- **Exercise**:
All lines from the one holding "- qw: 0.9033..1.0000" to the end of the listing are to be output exactly, both ends included, with any pictures left out.

- **Stored data**:

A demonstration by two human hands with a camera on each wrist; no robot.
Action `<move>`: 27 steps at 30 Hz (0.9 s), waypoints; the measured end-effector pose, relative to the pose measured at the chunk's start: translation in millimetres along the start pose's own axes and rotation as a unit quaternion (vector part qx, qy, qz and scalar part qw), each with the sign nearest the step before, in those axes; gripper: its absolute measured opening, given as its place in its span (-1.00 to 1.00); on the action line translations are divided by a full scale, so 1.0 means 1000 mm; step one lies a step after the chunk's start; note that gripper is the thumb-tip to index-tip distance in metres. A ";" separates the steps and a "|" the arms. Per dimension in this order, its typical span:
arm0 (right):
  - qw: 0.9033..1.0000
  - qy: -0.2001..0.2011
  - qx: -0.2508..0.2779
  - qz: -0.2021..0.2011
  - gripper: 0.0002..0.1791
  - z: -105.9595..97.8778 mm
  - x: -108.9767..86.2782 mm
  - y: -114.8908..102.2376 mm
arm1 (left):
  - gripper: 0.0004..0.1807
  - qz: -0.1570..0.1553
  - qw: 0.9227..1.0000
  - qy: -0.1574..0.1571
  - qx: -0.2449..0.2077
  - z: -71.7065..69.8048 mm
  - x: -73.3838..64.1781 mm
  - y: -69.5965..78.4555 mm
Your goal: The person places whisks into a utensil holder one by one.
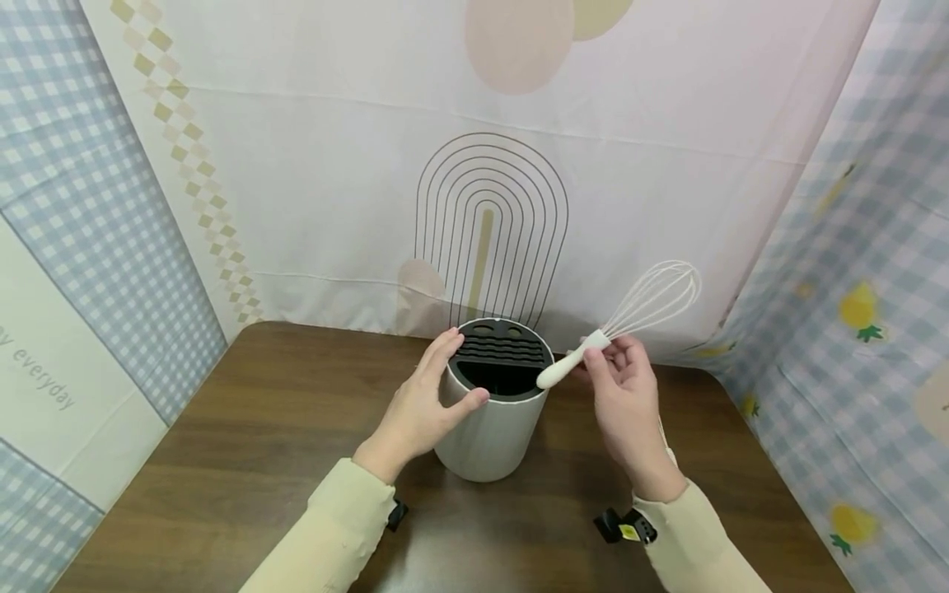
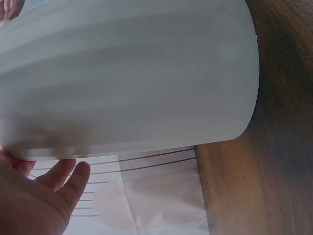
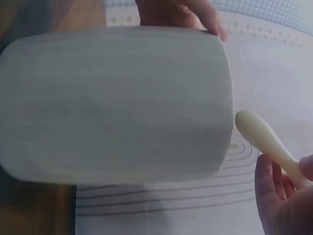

- **Task response**:
  - qw: 0.9033..1.0000
  - qy: -0.2001..0.2011
  - qx: -0.2508..0.2779
  - qz: -0.2021..0.2011
  - gripper: 0.0002..0.1791
  - z: -105.9595..97.8778 mm
  - x: -108.9767..86.2782 mm
  - y: -114.8908..102.2376 mm
arm1 (left):
  - gripper: 0.0004..0.1807
  - qz: -0.1570..0.1553
  - qw: 0.9227..1.0000
  - qy: -0.1574..0.1571
  - qx: -0.2449..0.2077
  - z: -71.7065..69.8048 mm
  - x: -73.3838..64.1781 mm
  - y: -69.5965..78.4555 mm
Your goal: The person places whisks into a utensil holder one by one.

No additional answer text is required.